Look through the entries below and extract exactly the lines from the one containing "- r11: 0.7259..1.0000" through the one containing "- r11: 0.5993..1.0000", ends included.
[Start of Attachment]
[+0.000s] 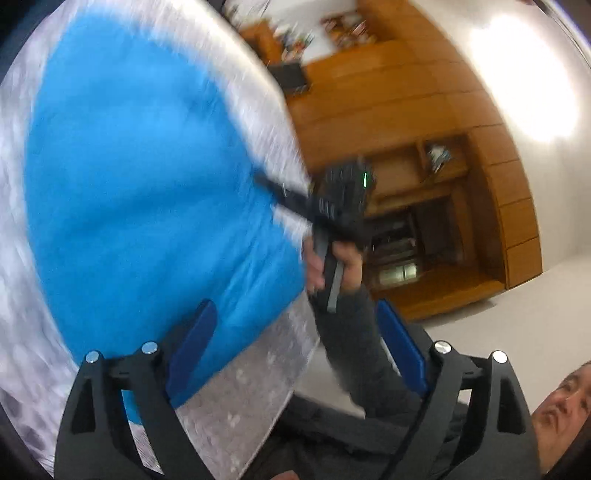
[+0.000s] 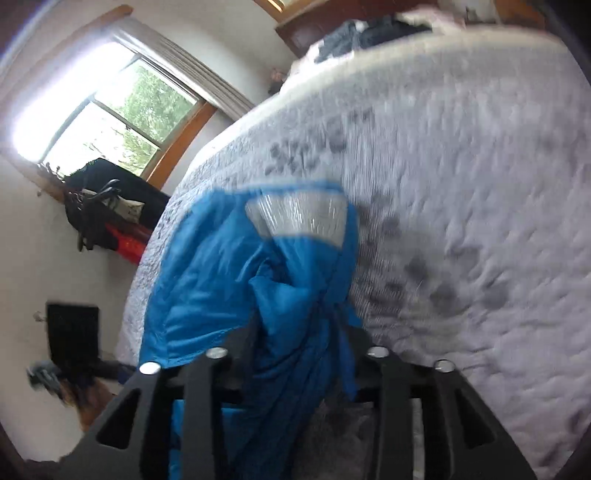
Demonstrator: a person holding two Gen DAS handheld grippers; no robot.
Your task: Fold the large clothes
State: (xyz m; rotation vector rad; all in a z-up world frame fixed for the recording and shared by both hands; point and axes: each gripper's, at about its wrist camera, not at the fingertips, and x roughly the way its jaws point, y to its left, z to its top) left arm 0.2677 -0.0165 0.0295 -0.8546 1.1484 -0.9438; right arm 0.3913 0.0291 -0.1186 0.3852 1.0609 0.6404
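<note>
in the left wrist view the left gripper (image 1: 295, 347) is nearest, its two blue-padded fingers (image 1: 192, 343) spread wide with nothing between them. past the left finger lies the blue jacket (image 1: 147, 177), spread broadly over the white quilted bed cover (image 1: 240, 406), which shows around it on every side. between the fingers, a little further out, a person's hand (image 1: 332, 266) in a dark sleeve (image 1: 354, 350) holds the right gripper (image 1: 280, 192) by its handle; its fingers reach onto the edge of the jacket. behind it stand wooden cabinets (image 1: 406, 110) and shelves, blurred by motion, and a bright patch of light sits on the pale ceiling.

in the right wrist view the right gripper (image 2: 299, 332) is closest, and a bunched fold of the blue jacket (image 2: 229, 280) fills the gap between its black arms, so the tongs look closed on the fabric, though the fingertips themselves are hidden by the cloth. the jacket hangs gathered there, with a grey-white panel (image 2: 299, 218) showing near its upper edge. beyond it the bed cover (image 2: 461, 184) stretches away, patterned with faint grey marks. at the far end of the bed lies a dark heap of clothes (image 2: 369, 33). off to the side a window (image 2: 110, 122) with a wooden frame lets in bright light, with dark bags (image 2: 107, 199) below it against the wall.
</note>
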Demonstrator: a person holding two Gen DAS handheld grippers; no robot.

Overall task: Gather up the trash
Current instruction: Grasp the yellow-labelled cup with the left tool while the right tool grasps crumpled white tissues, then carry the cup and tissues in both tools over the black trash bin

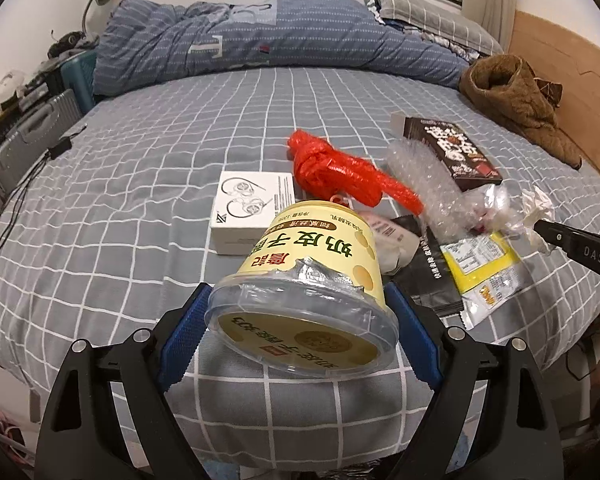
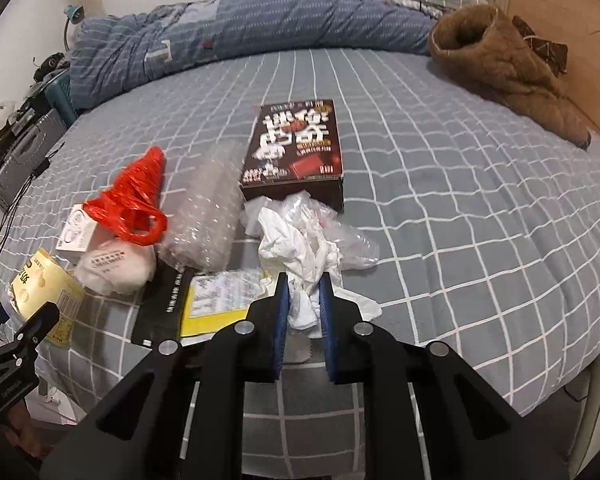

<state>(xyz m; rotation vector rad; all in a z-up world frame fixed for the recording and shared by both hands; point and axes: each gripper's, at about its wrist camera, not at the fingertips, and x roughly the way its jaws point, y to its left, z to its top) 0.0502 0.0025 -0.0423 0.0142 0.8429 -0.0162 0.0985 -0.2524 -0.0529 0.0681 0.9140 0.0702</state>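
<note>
My left gripper (image 1: 298,304) is shut on a yellow yogurt cup (image 1: 312,276) with a torn foil lid, held on its side just above the bed. The cup also shows in the right wrist view (image 2: 44,292). My right gripper (image 2: 304,296) is shut on a crumpled white tissue (image 2: 296,248); the tissue also shows in the left wrist view (image 1: 536,212). On the bed lie a red plastic bag (image 1: 340,168), bubble wrap (image 2: 204,216), a dark snack box (image 2: 296,148), a white earphone box (image 1: 252,208), a yellow wrapper (image 1: 484,272), a black pouch (image 2: 164,304) and a clear plastic bag (image 2: 348,240).
The bed (image 1: 140,184) has a grey checked sheet. A rolled blue duvet (image 1: 260,36) lies at the back and a brown fleece garment (image 2: 500,64) at the right by the wooden headboard (image 2: 572,40). A suitcase (image 1: 28,140) and clutter stand at the left.
</note>
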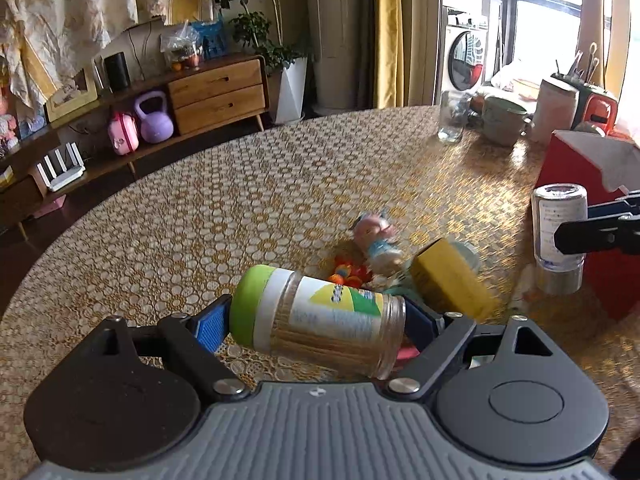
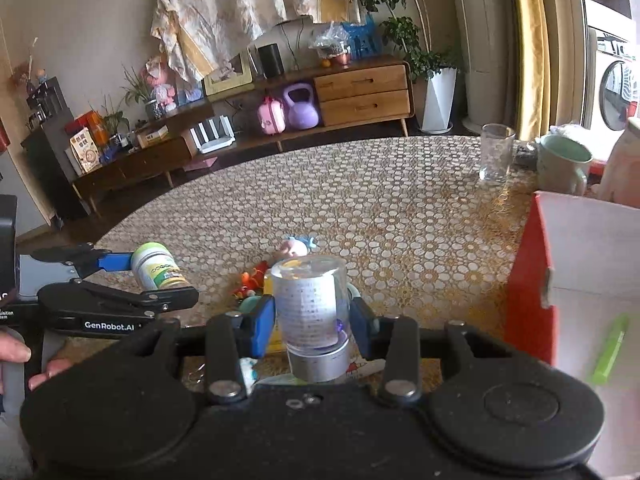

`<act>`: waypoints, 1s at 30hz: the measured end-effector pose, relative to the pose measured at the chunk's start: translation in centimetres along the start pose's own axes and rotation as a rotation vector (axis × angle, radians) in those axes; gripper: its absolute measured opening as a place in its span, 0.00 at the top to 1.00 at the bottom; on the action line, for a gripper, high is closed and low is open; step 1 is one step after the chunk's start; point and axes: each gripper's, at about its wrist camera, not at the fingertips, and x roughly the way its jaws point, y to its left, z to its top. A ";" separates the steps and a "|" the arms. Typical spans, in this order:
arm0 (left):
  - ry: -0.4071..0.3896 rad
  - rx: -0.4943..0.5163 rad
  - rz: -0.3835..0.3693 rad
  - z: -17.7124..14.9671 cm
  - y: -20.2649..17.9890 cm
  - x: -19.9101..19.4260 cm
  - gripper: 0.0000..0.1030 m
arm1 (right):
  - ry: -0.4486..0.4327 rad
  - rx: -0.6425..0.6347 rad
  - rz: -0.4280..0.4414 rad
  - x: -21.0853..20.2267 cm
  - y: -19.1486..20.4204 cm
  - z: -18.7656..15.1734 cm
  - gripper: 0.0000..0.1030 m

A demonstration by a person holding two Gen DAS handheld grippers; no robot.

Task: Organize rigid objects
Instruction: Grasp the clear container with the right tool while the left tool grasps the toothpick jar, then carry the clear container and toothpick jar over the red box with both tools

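My left gripper [image 1: 316, 326] is shut on a toothpick jar [image 1: 320, 320] with a green cap, held sideways above the table; it also shows in the right wrist view [image 2: 158, 266]. My right gripper [image 2: 314, 316] is shut on a clear bottle [image 2: 312, 312] with a silver cap, held cap-down; it shows in the left wrist view [image 1: 558, 236] beside the red box [image 1: 580, 216]. On the table lie a pig figurine [image 1: 376, 236], a yellow block [image 1: 452, 280] and an orange toy [image 1: 346, 274].
The red box [image 2: 532, 264] stands open at the right with a green pen [image 2: 610, 350] inside. A glass [image 2: 496, 152], a green mug [image 2: 562, 164] and a white container [image 1: 554, 110] stand at the far right of the round table [image 1: 240, 208].
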 end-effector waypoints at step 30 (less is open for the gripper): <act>-0.041 0.130 -0.202 6.9 -18.2 -10.0 0.15 | -0.132 0.085 -0.168 -15.1 -7.9 -0.4 0.61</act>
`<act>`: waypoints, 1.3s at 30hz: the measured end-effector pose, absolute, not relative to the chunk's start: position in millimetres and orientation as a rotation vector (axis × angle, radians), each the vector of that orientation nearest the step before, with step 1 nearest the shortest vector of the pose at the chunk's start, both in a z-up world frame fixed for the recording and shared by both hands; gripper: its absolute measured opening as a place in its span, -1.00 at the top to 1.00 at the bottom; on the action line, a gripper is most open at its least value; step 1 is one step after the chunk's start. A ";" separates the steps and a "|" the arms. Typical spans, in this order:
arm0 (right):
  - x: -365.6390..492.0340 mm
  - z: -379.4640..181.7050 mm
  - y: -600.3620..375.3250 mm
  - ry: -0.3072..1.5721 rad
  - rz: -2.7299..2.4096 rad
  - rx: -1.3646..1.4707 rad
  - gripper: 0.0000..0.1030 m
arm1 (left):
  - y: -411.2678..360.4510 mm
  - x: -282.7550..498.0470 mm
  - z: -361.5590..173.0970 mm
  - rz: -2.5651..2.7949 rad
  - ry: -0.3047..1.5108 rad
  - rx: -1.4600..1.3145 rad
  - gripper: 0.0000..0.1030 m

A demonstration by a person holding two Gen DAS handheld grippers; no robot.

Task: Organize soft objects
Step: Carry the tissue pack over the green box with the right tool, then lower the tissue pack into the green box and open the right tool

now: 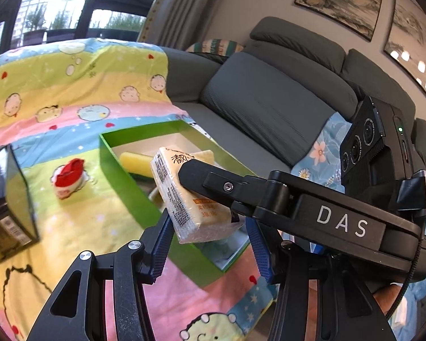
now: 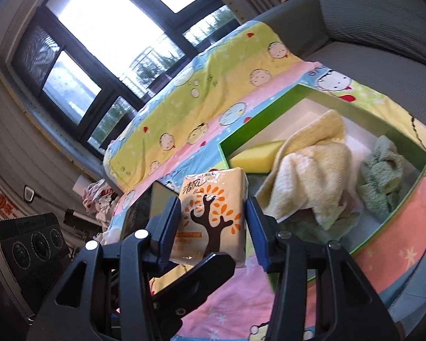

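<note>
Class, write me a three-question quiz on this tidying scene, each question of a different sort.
1. True or false: the green box is empty.
2. What does the right gripper hold? A a cup; B a tissue pack; C a book.
3. Fill in: the yellow sponge lies ___ the box.
Key: 1 false; 2 B; 3 inside.

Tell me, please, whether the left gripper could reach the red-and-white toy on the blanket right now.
Probably not yet: the left gripper is shut on the tissue pack, which the right gripper also clamps. Otherwise the blanket towards the toy looks unobstructed.
</note>
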State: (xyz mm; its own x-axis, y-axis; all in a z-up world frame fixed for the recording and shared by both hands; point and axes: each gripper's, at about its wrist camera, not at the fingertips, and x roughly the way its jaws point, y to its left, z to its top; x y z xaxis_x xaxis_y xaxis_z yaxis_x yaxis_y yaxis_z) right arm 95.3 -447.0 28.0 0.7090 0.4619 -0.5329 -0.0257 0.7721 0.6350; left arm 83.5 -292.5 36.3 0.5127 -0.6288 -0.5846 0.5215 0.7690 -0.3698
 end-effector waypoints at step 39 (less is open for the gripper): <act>103.9 -11.0 -502.8 0.813 -0.002 0.743 -0.15 | -340.5 118.7 0.7 -0.788 0.934 -0.082 -0.42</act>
State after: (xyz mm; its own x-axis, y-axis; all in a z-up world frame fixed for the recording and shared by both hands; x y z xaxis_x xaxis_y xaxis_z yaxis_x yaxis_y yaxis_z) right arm 103.9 -502.8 -11.0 0.7017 0.2714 -0.6588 0.2741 0.7507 0.6011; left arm 118.7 -340.5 0.7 0.3426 -0.6386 -0.6890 0.5714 0.7238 -0.3868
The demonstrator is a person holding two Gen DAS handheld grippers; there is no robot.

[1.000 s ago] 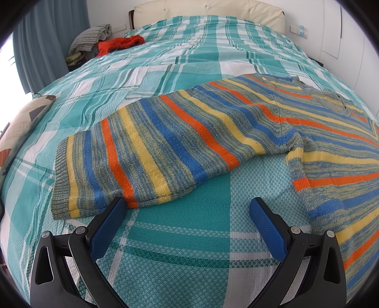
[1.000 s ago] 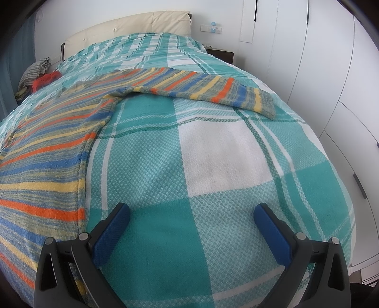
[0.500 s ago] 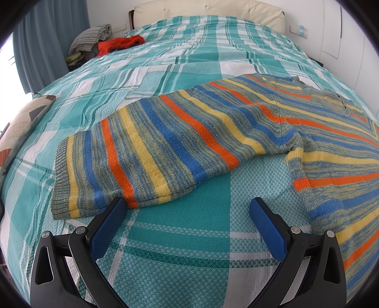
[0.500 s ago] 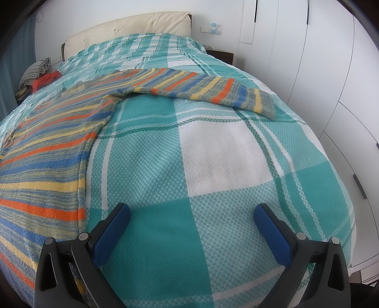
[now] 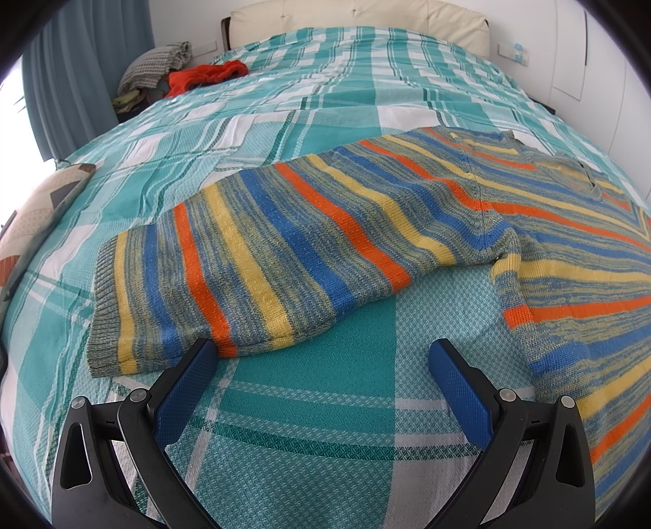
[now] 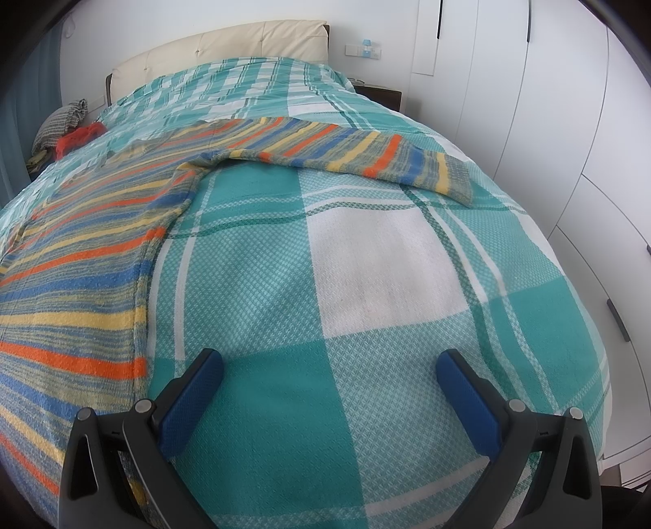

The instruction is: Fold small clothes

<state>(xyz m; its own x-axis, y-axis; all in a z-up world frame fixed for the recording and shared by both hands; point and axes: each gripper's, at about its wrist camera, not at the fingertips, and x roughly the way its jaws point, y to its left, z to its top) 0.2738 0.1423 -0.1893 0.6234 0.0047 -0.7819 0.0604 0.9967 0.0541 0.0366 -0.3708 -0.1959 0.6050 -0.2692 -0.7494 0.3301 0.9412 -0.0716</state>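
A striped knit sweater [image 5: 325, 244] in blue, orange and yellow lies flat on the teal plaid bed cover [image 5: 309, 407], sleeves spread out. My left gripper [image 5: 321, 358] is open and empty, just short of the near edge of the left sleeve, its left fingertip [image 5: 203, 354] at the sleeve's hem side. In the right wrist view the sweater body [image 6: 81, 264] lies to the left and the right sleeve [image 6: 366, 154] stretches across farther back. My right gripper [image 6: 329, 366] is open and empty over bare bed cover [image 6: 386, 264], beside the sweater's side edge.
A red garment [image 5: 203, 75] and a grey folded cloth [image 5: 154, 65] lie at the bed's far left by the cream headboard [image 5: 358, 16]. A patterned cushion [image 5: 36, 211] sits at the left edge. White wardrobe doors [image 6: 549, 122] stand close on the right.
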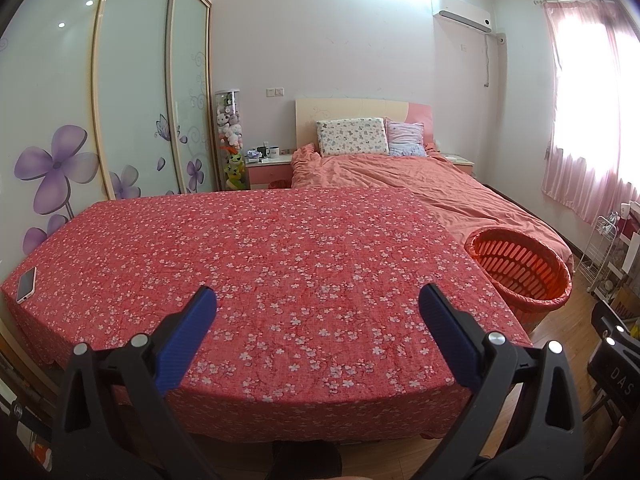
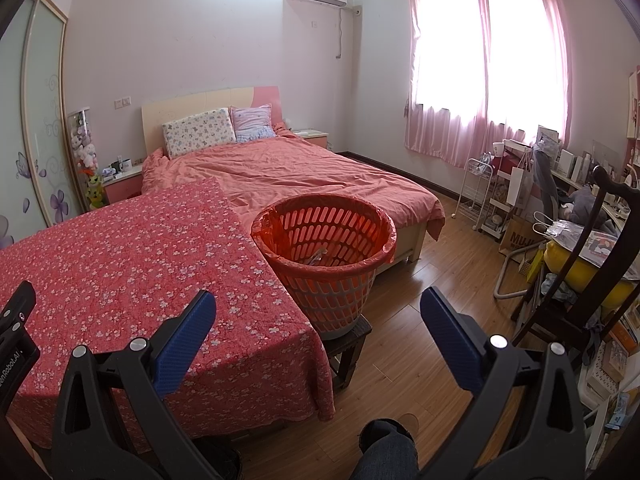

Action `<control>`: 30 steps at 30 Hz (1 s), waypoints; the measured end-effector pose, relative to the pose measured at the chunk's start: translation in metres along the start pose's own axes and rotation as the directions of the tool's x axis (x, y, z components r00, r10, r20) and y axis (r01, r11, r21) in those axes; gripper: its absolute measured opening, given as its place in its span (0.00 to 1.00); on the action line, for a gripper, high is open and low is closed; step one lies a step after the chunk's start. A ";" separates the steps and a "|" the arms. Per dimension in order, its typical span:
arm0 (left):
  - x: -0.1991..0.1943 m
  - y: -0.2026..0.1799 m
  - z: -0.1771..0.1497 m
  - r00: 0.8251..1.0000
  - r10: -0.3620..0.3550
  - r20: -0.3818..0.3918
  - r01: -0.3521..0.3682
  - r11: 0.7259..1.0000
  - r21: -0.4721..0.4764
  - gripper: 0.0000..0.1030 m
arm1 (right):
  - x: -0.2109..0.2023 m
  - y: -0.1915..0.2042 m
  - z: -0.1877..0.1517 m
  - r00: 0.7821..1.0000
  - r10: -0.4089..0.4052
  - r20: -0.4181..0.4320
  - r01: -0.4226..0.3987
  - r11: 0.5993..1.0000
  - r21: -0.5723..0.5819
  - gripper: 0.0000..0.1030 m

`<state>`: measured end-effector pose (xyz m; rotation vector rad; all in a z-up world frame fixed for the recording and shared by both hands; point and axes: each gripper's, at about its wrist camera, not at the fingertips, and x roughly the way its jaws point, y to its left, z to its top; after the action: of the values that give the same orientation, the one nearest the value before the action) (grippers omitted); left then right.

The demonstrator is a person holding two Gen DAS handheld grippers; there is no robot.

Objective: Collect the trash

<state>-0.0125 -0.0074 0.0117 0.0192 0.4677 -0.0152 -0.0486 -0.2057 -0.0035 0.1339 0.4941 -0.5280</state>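
An orange slotted trash basket (image 2: pixel 326 248) lined with a red bag stands on a small dark stool at the table's right side; some pale trash lies in its bottom. It also shows in the left wrist view (image 1: pixel 520 268). My left gripper (image 1: pixel 318 300) is open and empty, held over the near edge of the table with the red flowered cloth (image 1: pixel 260 264). My right gripper (image 2: pixel 318 304) is open and empty, in front of the basket, between the table's corner and the floor. I see no loose trash on the cloth.
A white phone (image 1: pixel 26 284) lies at the table's left edge. A bed with an orange cover (image 2: pixel 304 176) stands behind the table and basket. A dark chair (image 2: pixel 592 264) and cluttered shelves fill the right. A wardrobe (image 1: pixel 120 92) lines the left wall.
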 end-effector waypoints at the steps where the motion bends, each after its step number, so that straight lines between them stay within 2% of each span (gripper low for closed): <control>1: 0.000 0.000 0.000 1.000 0.000 0.000 0.000 1.000 0.001 0.96 | 0.000 0.000 0.000 1.000 0.000 0.000 0.000 1.000 0.000 0.98; 30: 0.000 0.002 -0.003 1.000 0.000 -0.001 0.000 1.000 0.004 0.96 | 0.001 0.001 -0.002 1.000 0.003 -0.005 -0.003 1.000 -0.003 0.98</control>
<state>-0.0140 -0.0055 0.0095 0.0235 0.4686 -0.0160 -0.0480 -0.2049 -0.0064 0.1327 0.4995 -0.5238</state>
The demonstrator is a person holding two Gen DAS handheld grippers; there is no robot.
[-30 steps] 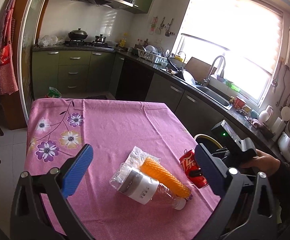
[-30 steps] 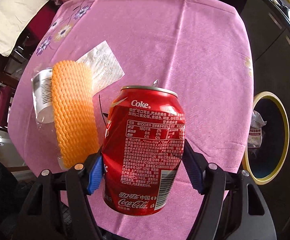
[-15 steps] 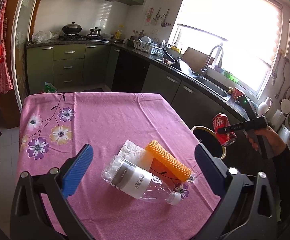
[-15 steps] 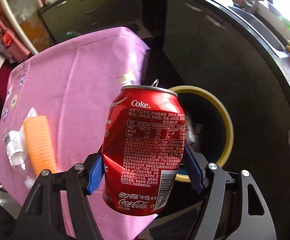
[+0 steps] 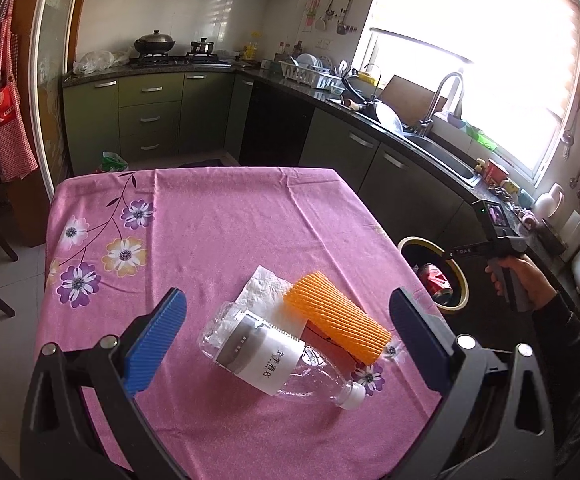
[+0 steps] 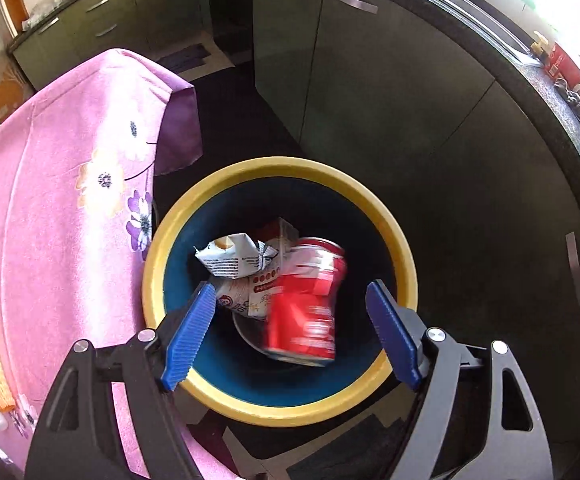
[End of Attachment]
Answer to the exercise:
  - r11: 0.7259..1.0000
  - r21: -0.4721..0.4764
  - gripper: 0.0000..0.1030 m
arm1 (right):
  - x: -0.2109..0.2023 m
  - y: -0.1915..0.2042 m
  - z: -0.1877..0.1517 m
  - r00: 0.7821..1.0000
  - r10: -0.4089..0.4052
  - r20: -0.4181..0.4320
  - r01: -0.4226..0.3987
  - r11: 0.5993..1.0000

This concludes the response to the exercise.